La discapacidad intelectual es un tema complejo que ha evolucionado significativamente a lo largo de los años. Según los estudios realizados por Navas, Verdugo y Gómez (2008), el diagnóstico y la clasificación de la discapacidad intelectual son fundamentales para ofrecer el apoyo adecuado a las personas afectadas. Estos investigadores subrayan la importancia de emplear un enfoque integral que considere no solo las limitaciones cognitivas, sino también las capacidades y fortalezas de los individuos.
Definición Contemporánea
La nueva definición de discapacidad intelectual, tal como la presenta Schalock en 2013, se centra en la noción de apoyos individuales y resultados personales. Schalock argumenta que el enfoque clásico, que limitaba a los individuos a diagnósticos estrictos basados en cocientes intelectuales, es insuficiente para capturar la complejidad de la discapacidad intelectual. Los apoyos personalizados, diseñados para mejorar la calidad de vida y promover la inclusión social, son ahora elementos clave en el tratamiento y gestión de la discapacidad intelectual.

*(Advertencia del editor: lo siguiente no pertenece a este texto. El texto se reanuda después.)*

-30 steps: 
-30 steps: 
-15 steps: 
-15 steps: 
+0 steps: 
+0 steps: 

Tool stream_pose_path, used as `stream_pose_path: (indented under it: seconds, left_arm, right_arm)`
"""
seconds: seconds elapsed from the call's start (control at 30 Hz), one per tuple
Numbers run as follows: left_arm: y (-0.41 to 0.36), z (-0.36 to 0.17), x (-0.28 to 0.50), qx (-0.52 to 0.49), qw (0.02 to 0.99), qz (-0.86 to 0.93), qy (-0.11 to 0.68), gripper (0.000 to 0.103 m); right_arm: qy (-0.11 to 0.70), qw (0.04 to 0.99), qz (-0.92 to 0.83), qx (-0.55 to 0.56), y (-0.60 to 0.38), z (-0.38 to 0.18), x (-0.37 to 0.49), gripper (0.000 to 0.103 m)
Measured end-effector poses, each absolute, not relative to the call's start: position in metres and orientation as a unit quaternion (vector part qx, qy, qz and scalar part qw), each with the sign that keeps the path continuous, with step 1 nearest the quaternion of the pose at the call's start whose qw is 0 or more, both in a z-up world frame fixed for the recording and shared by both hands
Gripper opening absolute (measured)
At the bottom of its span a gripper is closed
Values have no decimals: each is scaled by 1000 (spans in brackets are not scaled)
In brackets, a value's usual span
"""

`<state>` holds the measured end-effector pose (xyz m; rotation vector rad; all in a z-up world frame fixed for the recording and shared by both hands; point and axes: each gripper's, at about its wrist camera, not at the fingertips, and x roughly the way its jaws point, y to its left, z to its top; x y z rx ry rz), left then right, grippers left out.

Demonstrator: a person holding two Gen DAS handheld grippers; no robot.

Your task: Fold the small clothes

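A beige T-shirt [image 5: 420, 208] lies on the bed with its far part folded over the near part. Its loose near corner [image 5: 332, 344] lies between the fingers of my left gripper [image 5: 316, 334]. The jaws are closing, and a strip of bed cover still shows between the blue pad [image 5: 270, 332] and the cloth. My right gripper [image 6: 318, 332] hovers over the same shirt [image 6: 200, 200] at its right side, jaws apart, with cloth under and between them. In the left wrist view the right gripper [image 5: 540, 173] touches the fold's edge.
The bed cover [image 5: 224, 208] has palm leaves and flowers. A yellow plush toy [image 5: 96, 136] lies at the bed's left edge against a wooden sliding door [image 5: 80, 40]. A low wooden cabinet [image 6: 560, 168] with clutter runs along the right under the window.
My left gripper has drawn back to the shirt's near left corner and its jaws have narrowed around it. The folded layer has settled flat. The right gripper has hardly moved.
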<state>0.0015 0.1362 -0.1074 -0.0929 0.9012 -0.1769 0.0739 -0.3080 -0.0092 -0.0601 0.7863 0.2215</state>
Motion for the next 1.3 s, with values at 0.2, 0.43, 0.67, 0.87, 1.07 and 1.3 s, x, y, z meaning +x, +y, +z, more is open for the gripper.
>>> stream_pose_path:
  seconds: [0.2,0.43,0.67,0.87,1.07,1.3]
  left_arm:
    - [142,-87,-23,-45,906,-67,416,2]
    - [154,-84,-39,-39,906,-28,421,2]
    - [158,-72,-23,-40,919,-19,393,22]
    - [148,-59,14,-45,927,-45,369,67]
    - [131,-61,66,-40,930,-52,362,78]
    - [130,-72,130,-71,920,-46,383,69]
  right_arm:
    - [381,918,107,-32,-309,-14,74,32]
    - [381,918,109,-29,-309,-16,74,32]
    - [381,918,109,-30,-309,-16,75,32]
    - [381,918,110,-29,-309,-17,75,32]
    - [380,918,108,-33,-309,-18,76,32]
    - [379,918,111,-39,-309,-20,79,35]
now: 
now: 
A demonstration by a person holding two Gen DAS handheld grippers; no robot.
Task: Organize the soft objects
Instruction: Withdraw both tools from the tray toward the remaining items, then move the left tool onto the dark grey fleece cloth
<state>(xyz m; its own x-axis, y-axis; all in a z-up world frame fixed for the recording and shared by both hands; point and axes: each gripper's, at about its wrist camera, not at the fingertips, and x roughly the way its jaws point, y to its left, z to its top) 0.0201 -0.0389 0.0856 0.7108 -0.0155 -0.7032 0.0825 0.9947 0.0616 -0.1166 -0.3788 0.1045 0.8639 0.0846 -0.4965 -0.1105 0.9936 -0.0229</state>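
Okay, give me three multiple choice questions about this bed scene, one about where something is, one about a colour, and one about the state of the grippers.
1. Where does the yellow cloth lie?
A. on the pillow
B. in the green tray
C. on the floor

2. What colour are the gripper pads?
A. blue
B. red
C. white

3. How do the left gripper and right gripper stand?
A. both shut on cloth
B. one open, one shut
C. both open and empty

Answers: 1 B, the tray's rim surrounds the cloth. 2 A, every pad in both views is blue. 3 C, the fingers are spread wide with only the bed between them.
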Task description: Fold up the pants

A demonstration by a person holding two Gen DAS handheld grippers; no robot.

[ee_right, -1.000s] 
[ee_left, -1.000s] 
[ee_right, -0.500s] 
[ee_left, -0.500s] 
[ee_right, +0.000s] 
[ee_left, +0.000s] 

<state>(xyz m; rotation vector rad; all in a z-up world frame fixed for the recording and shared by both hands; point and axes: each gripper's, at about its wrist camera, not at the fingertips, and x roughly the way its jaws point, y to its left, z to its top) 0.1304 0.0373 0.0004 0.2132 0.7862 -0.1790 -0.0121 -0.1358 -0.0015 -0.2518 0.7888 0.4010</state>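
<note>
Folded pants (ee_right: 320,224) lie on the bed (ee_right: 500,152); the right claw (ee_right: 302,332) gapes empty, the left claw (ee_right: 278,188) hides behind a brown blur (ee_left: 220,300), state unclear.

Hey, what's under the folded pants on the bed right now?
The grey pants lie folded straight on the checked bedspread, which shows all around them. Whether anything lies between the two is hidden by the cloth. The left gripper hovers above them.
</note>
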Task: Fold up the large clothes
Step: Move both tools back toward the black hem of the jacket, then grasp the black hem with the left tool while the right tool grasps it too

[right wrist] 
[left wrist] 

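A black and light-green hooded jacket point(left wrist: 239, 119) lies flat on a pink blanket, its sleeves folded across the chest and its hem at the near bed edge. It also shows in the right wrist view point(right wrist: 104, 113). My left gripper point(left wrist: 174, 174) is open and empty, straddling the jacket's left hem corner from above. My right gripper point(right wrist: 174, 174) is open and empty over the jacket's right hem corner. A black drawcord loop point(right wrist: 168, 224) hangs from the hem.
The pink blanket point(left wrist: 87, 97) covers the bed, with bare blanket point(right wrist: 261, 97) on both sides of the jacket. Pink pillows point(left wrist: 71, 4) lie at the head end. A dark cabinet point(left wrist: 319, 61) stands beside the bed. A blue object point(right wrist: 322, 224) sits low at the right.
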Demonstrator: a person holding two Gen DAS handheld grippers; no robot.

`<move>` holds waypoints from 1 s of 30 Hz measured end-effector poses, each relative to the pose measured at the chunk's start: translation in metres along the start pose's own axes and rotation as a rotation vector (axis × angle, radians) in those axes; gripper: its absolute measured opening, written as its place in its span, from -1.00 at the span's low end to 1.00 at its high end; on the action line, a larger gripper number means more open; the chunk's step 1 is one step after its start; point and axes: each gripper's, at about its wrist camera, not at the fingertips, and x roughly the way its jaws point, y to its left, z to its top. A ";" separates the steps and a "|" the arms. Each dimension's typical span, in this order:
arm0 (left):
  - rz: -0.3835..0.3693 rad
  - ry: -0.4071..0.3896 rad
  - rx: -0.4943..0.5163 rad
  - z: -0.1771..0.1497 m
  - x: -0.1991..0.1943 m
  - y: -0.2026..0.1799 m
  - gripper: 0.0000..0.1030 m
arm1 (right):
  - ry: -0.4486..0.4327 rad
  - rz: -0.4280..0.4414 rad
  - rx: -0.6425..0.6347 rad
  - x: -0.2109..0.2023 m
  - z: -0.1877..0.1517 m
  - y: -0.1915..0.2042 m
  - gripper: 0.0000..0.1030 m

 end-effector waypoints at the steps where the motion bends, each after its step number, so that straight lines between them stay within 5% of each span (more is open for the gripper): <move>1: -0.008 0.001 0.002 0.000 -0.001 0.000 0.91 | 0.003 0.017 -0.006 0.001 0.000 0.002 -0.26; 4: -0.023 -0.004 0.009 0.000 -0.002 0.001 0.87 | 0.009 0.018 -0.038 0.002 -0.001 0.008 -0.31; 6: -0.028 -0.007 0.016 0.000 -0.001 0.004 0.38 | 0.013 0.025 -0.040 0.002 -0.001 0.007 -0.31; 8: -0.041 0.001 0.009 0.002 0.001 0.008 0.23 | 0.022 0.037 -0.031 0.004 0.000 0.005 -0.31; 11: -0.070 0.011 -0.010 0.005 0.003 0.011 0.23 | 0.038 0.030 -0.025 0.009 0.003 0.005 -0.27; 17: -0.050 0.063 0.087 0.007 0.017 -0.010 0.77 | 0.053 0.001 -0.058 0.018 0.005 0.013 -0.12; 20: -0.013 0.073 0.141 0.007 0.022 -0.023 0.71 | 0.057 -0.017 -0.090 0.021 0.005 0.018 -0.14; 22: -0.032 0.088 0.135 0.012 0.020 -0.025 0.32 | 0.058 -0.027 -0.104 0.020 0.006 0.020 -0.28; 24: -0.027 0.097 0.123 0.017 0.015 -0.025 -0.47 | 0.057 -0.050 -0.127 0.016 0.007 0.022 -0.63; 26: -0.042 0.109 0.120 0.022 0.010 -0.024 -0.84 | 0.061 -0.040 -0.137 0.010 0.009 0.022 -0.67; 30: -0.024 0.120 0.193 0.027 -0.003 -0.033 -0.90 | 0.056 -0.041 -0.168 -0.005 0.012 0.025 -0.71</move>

Importancia de los Apoyos Individualizados
Los apoyos individualizados son estrategias personalizadas que abarcan desde intervenciones educativas hasta asistencia comunitaria, considerando las necesidades y objetivos únicos de cada persona. Este enfoque está orientado hacia resultados personales que mejoren la autonomía y satisfacción de vida, permitiendo a las personas con discapacidad intelectual desarrollarse de manera más plena.
Resultados Personales y Calidad de Vida
Evaluar los resultados personales implica más que medir mejoras en funciones cognitivas; se trata de valorar cambios en la calidad de vida. El enfoque centrado en resultados personales busca medir indicadores como la felicidad, las relaciones interpersonales y la inclusión comunitaria, lo cual redefine el éxito para las personas con discapacidad intelectual, y establece estándares más humanos y realistas en su tratamiento.